### Exercise prompt
Could you output each line of the data that follows exactly?

···

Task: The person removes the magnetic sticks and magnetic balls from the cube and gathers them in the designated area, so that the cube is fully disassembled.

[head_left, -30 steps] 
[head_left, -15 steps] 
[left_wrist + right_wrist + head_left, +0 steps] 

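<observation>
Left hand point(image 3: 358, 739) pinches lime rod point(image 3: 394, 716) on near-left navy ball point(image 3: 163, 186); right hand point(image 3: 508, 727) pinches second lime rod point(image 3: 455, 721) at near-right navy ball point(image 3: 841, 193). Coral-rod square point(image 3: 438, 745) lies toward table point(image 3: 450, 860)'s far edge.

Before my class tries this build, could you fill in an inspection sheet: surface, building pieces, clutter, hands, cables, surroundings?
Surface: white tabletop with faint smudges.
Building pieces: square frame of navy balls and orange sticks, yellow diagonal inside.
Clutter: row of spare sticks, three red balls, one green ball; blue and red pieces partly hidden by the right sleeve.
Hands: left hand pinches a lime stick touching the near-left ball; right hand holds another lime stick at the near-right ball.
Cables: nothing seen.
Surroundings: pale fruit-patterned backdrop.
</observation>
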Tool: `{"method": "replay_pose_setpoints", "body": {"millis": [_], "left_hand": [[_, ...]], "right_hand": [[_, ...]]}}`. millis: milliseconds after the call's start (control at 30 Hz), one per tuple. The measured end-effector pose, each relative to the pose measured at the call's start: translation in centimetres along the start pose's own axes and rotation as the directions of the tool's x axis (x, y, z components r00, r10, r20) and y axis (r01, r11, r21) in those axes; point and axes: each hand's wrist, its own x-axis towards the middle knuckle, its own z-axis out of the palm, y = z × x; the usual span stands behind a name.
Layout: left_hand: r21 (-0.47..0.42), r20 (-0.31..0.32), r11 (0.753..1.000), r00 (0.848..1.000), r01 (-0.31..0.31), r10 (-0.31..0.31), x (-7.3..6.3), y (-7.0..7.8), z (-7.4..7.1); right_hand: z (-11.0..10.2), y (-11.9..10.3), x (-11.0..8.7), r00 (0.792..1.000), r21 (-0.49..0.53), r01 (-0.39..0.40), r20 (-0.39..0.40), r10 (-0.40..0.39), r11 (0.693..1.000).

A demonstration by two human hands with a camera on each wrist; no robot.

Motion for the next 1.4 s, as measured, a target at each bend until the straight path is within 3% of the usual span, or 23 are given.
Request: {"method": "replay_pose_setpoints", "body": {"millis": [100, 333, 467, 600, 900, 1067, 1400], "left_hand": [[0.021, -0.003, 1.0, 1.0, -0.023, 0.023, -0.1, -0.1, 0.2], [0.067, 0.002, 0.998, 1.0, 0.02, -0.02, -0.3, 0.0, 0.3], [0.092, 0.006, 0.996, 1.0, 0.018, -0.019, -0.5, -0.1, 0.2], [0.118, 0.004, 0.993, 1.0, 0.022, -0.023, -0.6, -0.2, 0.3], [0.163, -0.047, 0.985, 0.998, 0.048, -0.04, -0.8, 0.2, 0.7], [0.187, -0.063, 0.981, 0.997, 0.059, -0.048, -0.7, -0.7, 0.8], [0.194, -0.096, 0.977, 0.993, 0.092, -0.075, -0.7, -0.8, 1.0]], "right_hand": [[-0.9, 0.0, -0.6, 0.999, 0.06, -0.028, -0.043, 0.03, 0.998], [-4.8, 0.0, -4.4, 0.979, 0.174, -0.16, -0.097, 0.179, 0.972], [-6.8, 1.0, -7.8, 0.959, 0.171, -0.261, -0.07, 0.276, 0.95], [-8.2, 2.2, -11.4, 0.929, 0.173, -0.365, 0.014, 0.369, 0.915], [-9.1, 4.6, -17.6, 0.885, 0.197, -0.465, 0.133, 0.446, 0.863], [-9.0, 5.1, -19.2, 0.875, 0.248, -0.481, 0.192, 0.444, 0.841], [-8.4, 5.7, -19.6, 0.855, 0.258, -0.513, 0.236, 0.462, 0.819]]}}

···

### Answer section
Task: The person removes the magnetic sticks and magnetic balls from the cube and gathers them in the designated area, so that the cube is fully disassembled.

[head_left, -30 steps] 
[head_left, -15 steps] 
[left_wrist + right_wrist + head_left, +0 steps] 

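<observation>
Left hand point(image 3: 358, 739) pinches lime rod point(image 3: 394, 716) on near-left navy ball point(image 3: 163, 186); right hand point(image 3: 508, 727) pinches second lime rod point(image 3: 455, 721) at near-right navy ball point(image 3: 841, 193). Coral-rod square point(image 3: 438, 745) lies toward table point(image 3: 450, 860)'s far edge.

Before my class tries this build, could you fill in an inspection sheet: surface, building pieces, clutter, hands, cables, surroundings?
Surface: white tabletop with faint smudges.
Building pieces: square frame of navy balls and orange sticks, yellow diagonal inside.
Clutter: row of spare sticks, three red balls, one green ball; blue and red pieces partly hidden by the right sleeve.
Hands: left hand pinches a lime stick touching the near-left ball; right hand holds another lime stick at the near-right ball.
Cables: nothing seen.
Surroundings: pale fruit-patterned backdrop.
</observation>
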Tool: `{"method": "replay_pose_setpoints", "body": {"millis": [_], "left_hand": [[_, ...]], "right_hand": [[_, ...]]}}`. millis: milliseconds after the call's start (control at 30 Hz), one per tuple. The measured end-effector pose, each relative to the pose measured at the call's start: translation in centimetres along the start pose's own axes and rotation as the directions of the tool's x axis (x, y, z components r00, r10, r20) and y axis (r01, r11, r21) in those axes; point and axes: each hand's wrist, its own x-axis towards the middle knuckle, its own z-axis out of the palm, y = z × x; the usual span stands behind a name.
Layout: left_hand: r21 (-0.47..0.42), r20 (-0.31..0.32), r11 (0.753..1.000), r00 (0.848..1.000), r01 (-0.31..0.31), r10 (-0.31..0.31), x (-7.3..6.3), y (-7.0..7.8), z (-7.4..7.1); right_hand: z (-11.0..10.2), y (-11.9..10.3), x (-11.0..8.7), r00 (0.792..1.000), r21 (-0.49..0.53), r01 (-0.39..0.40), r20 (-0.39..0.40), r10 (-0.40..0.39), r11 (0.693..1.000).

A demonstration by two human hands with a camera on each wrist; no robot.

Motion for the next 1.4 s, as measured, a target at each bend until the straight path is within 3% of the usual span, or 23 are given.
Request: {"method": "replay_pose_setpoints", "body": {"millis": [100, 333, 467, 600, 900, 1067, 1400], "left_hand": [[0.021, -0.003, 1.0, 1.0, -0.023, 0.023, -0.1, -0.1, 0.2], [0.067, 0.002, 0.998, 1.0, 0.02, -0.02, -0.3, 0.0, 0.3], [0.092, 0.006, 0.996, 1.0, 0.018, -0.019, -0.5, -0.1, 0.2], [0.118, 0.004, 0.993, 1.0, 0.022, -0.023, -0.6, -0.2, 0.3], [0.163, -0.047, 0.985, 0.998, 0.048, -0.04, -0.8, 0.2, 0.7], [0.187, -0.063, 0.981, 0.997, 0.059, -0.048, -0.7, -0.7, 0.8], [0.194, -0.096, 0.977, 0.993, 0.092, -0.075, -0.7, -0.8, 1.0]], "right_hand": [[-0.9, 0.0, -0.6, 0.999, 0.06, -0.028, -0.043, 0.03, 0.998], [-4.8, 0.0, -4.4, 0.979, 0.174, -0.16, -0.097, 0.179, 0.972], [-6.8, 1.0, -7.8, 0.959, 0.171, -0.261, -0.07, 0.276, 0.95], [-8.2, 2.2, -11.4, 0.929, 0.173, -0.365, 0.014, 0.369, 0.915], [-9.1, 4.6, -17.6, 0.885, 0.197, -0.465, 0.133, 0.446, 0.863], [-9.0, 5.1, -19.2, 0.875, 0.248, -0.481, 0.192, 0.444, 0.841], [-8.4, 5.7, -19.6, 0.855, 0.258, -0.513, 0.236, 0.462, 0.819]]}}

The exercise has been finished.